**WHAT YOU ARE ASKED TO DO**
Could you filter the material and copy every line where the word "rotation" occurs?

**PROVIDED DATA**
---

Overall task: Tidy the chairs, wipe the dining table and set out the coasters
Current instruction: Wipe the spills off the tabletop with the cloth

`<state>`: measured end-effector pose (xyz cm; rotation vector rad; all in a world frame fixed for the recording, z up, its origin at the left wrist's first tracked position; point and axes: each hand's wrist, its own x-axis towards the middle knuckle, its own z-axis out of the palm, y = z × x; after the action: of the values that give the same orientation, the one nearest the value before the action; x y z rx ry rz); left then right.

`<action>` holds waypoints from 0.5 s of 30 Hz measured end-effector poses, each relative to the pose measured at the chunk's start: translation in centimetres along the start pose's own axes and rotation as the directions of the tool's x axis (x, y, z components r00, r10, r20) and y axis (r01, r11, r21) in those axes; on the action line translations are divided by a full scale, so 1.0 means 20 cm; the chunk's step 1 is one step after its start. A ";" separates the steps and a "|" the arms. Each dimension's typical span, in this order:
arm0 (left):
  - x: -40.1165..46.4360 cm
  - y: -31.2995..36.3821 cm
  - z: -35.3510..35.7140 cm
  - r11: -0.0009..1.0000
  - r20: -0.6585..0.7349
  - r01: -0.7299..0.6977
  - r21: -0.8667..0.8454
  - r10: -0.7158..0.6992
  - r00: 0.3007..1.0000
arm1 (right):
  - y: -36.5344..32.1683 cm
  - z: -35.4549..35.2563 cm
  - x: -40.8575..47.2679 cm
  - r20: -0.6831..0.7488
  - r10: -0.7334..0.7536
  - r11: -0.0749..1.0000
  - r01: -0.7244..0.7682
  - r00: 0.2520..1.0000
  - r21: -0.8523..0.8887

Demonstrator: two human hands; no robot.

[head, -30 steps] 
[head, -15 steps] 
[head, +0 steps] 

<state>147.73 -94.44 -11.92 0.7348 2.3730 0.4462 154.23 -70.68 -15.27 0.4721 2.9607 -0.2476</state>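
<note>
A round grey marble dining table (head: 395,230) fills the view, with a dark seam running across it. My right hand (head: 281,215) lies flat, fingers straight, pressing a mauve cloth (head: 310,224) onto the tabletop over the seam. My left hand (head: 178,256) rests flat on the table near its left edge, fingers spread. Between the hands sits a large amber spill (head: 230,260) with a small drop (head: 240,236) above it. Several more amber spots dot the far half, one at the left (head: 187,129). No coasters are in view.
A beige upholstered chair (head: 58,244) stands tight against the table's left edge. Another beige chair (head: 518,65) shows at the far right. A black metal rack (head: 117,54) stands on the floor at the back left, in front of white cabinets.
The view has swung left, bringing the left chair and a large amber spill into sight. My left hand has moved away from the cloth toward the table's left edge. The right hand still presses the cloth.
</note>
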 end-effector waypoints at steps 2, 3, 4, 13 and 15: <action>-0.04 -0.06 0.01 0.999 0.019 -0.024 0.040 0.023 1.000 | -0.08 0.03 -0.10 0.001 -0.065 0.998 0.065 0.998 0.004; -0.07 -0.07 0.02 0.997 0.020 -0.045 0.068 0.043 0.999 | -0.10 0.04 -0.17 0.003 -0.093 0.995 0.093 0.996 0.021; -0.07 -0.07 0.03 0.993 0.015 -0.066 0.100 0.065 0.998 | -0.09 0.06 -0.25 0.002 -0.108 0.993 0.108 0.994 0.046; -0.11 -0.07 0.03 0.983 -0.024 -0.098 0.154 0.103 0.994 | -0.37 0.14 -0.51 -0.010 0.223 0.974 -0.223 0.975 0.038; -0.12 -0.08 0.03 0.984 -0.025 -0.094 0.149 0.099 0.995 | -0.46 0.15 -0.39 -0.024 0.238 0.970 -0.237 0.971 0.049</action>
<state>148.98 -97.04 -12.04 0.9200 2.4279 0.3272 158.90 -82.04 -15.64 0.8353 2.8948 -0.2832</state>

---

**RESPONSE FOR THIS EXERCISE**
`<state>`: measured end-effector pose (xyz cm; rotation vector rad; all in a world frame fixed for the recording, z up, its origin at the left wrist's first tracked position; point and axes: each hand's wrist, its own x-axis towards the middle knuckle, its own z-axis out of the palm, y = z × x; after the action: of the values that give the same orientation, the one nearest the value before the action; x y z rx ry rz); left then right.
`<action>` holds waypoints from 0.5 s of 30 Hz measured end-effector poses, each relative to the pose measured at the chunk's start: translation in centimetres along the start pose's own axes and rotation as the directions of the tool's x axis (x, y, z components r00, r10, r20) and y axis (r01, r11, r21) in those axes; on the action line translations are divided by a full scale, so 1.0 means 20 cm; the chunk's step 1 is one step after its start. A ";" separates the steps and a "|" the arms. Each dimension's typical span, in this order:

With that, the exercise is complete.